[Listed records]

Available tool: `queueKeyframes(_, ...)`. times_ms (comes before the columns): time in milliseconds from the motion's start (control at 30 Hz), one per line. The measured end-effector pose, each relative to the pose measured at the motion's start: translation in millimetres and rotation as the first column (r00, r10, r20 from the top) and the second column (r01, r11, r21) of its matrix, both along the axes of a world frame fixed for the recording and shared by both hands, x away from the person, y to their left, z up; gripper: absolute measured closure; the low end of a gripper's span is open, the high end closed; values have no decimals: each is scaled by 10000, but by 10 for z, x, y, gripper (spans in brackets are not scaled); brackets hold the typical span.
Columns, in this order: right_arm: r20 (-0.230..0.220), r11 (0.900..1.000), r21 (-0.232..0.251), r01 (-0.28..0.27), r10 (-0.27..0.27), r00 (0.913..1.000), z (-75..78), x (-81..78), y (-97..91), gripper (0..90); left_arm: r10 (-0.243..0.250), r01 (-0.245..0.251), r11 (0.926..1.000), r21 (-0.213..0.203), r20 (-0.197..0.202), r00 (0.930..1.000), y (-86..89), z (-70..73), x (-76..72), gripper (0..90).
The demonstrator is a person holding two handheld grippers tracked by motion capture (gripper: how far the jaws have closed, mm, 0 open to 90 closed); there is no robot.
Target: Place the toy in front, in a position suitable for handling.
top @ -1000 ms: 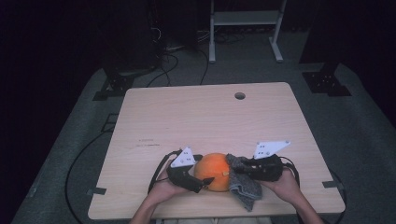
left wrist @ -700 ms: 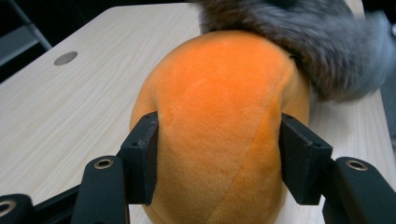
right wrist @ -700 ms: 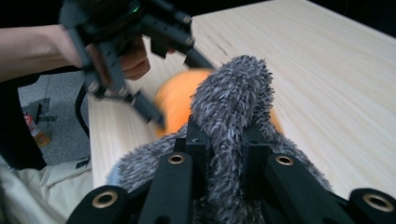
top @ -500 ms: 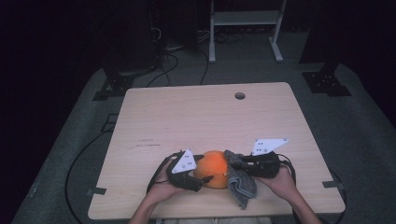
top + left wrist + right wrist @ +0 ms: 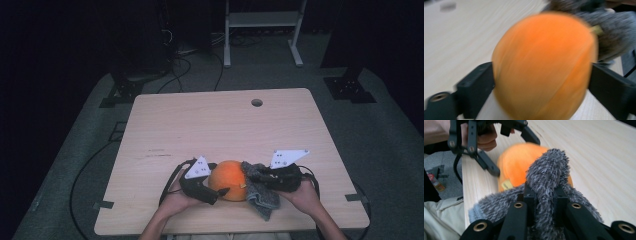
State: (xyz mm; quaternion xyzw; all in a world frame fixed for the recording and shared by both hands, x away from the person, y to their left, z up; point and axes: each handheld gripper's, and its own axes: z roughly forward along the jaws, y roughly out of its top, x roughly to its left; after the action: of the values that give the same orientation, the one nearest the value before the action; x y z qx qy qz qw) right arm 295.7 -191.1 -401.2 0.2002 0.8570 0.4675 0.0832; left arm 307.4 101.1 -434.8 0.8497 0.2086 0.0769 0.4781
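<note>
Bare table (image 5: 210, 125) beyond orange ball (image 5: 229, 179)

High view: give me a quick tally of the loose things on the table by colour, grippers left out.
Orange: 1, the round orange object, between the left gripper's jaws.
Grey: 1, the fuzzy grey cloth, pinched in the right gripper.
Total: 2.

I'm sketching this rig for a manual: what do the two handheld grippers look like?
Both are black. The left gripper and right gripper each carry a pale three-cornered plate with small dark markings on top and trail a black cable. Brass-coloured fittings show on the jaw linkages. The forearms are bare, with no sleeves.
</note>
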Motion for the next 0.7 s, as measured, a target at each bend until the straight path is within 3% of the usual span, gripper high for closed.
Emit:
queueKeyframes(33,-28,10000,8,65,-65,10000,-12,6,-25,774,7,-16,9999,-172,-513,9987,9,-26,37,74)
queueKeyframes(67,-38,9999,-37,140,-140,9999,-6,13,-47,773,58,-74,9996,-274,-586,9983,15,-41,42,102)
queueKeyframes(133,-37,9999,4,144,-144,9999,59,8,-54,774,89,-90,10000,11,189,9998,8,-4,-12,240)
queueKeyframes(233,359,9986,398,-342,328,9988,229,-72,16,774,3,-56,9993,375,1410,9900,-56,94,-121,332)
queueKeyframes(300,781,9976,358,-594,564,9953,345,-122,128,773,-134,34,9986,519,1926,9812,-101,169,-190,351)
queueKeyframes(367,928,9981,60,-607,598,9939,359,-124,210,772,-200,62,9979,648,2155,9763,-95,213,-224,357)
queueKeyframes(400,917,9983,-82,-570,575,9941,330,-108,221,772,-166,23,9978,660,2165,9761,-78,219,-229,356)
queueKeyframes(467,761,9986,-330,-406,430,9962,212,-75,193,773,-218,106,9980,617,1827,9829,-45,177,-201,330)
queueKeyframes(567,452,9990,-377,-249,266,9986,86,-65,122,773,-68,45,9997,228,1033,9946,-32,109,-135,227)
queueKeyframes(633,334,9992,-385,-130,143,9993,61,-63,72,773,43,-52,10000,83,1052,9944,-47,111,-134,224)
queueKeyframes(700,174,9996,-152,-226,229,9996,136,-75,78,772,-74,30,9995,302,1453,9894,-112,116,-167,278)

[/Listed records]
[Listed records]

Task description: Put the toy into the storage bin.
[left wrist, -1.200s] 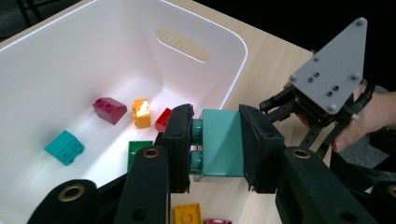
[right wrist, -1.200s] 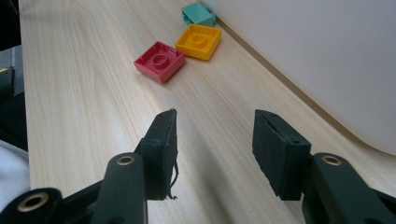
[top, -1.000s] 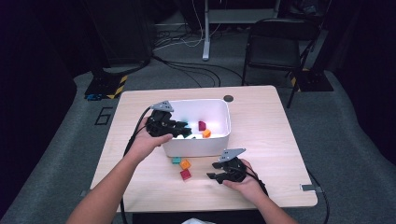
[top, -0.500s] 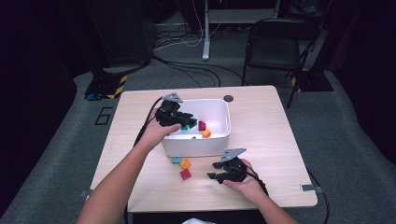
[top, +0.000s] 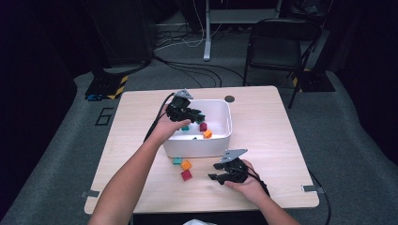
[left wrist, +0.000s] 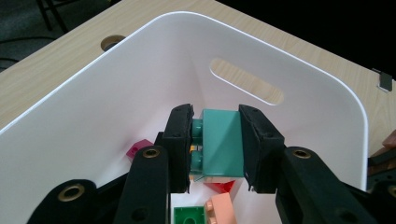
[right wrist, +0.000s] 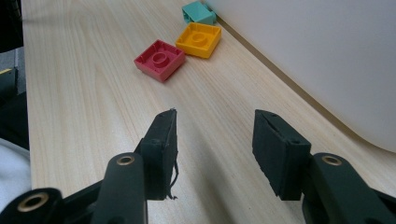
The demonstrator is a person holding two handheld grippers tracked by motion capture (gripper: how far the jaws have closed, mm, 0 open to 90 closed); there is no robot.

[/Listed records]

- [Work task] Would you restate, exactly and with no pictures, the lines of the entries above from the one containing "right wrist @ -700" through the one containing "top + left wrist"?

- [Answer for this exercise]
right wrist @ -700 ms: 
top @ -500 ms: 
top + left wrist + right wrist @ +0 ms: 

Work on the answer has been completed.